▶ **MATERIAL TO PROCESS**

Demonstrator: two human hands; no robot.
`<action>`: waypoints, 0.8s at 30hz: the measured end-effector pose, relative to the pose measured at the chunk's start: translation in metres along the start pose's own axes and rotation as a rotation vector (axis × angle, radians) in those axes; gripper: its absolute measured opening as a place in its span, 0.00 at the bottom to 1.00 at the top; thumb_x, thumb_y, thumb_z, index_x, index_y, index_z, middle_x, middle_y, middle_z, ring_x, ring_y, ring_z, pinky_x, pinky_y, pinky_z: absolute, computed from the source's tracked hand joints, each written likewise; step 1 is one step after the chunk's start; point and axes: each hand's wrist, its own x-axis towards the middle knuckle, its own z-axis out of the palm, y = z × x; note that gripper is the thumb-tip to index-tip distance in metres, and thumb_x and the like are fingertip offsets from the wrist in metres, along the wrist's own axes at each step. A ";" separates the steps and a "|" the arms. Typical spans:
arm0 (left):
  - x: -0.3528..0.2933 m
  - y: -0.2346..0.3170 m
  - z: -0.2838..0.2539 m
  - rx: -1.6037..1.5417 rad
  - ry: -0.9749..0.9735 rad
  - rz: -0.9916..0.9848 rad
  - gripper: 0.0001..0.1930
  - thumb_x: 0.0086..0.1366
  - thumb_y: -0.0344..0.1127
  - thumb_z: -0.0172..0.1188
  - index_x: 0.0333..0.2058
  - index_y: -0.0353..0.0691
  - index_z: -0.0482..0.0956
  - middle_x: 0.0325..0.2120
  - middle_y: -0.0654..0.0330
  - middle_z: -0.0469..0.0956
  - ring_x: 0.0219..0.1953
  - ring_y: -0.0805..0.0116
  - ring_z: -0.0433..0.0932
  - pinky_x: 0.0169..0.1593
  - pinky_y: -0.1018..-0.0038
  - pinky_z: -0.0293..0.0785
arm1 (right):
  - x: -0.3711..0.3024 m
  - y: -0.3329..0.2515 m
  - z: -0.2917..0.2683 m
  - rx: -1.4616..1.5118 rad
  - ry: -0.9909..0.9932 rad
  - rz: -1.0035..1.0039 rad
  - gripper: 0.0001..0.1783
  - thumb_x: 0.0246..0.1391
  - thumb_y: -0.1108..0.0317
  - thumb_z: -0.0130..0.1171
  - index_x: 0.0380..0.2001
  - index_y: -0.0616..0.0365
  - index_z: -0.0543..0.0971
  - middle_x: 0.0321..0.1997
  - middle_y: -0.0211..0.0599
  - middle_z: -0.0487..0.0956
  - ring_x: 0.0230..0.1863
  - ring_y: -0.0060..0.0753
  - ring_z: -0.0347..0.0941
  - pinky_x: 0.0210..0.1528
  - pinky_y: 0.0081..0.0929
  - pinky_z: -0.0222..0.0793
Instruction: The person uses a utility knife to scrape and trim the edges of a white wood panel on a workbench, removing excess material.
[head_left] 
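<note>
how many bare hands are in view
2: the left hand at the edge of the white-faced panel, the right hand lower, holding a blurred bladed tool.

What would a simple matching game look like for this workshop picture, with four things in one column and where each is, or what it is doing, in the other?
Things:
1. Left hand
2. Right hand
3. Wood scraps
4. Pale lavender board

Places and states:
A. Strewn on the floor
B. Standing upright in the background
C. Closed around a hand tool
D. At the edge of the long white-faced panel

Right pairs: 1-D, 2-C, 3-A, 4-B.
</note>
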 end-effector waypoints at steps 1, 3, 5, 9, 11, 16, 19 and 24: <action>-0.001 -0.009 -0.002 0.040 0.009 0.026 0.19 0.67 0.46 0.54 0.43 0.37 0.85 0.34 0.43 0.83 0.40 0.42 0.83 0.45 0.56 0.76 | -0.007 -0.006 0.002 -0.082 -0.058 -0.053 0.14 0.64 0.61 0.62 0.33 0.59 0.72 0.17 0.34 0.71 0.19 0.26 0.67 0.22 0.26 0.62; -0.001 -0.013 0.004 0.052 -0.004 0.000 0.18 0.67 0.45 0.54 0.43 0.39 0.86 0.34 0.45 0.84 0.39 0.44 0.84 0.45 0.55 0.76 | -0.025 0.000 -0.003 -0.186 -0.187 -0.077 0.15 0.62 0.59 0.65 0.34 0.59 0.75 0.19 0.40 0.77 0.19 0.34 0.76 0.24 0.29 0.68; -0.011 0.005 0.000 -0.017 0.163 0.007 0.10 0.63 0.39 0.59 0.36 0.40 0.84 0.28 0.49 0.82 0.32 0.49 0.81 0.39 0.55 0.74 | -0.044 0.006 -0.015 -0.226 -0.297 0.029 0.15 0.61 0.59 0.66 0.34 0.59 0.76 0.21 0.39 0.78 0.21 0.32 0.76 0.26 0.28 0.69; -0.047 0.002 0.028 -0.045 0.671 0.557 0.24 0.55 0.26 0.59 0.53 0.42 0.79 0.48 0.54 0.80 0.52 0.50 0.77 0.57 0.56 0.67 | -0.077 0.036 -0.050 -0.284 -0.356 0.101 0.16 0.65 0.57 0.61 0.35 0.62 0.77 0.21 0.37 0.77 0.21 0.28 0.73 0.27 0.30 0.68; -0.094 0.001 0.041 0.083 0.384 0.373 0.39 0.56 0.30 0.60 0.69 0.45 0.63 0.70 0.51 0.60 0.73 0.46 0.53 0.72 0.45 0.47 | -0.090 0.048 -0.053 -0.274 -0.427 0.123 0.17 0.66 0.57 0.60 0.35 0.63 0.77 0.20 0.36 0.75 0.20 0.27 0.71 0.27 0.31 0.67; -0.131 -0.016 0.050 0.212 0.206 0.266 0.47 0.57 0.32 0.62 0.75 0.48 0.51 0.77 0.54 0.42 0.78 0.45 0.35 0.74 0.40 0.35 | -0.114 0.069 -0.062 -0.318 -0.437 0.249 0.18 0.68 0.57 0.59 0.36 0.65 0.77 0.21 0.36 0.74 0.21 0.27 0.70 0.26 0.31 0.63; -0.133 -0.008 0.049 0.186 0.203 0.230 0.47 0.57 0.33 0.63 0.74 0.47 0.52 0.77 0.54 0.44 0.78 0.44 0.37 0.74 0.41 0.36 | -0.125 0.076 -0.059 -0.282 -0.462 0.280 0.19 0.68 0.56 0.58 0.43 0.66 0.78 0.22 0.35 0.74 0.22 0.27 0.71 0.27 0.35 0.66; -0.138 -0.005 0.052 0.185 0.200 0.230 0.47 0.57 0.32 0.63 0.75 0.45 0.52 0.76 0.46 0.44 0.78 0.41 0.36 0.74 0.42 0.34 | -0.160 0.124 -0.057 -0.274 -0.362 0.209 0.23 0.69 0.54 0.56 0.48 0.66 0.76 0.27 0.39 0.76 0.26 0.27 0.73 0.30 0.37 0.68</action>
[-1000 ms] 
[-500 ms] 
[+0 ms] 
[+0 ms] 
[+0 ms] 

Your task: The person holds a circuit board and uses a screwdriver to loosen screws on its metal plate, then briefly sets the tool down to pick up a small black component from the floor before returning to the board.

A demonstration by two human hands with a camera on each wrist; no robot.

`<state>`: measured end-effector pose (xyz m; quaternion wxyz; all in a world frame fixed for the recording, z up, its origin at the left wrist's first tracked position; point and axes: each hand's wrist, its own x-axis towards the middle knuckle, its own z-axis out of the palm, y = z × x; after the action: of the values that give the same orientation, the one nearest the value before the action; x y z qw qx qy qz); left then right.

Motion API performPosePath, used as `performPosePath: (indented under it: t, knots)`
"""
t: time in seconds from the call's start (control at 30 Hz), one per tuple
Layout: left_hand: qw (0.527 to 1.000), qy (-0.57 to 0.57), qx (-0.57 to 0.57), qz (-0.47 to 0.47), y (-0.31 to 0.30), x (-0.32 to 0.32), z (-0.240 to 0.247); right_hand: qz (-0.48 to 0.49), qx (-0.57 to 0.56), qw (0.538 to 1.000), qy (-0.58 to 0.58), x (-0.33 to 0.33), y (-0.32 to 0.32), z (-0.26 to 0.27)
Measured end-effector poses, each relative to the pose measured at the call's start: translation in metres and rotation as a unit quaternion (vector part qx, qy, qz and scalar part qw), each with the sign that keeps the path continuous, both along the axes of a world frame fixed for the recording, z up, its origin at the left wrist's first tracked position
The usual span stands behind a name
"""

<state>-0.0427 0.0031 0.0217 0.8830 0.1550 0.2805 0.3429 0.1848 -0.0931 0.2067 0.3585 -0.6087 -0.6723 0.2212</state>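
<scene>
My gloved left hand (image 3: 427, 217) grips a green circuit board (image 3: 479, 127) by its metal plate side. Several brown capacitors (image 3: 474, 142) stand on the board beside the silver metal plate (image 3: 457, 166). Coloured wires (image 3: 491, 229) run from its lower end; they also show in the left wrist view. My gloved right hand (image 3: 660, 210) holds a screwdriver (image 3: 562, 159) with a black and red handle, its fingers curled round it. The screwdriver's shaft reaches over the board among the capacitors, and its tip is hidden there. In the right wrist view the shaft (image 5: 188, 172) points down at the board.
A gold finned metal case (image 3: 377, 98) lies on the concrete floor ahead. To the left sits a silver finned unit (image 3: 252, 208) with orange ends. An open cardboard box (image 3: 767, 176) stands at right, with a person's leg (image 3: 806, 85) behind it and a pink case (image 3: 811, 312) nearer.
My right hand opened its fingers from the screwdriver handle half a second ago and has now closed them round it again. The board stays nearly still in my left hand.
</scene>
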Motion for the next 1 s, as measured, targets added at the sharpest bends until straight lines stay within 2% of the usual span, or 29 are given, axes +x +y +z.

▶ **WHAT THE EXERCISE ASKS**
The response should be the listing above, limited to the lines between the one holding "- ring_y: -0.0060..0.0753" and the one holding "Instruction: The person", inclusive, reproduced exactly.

▶ **RESULT OF THE EXERCISE**
  - ring_y: -0.0060..0.0753
  - ring_z: -0.0347..0.0941
  - pinky_x: 0.0210..0.1528
  - pinky_y: 0.0081..0.0929
  - pinky_z: -0.0222..0.0793
Instruction: The person uses a utility knife to scrape and trim the edges of a white wood panel on a workbench, removing excess material.

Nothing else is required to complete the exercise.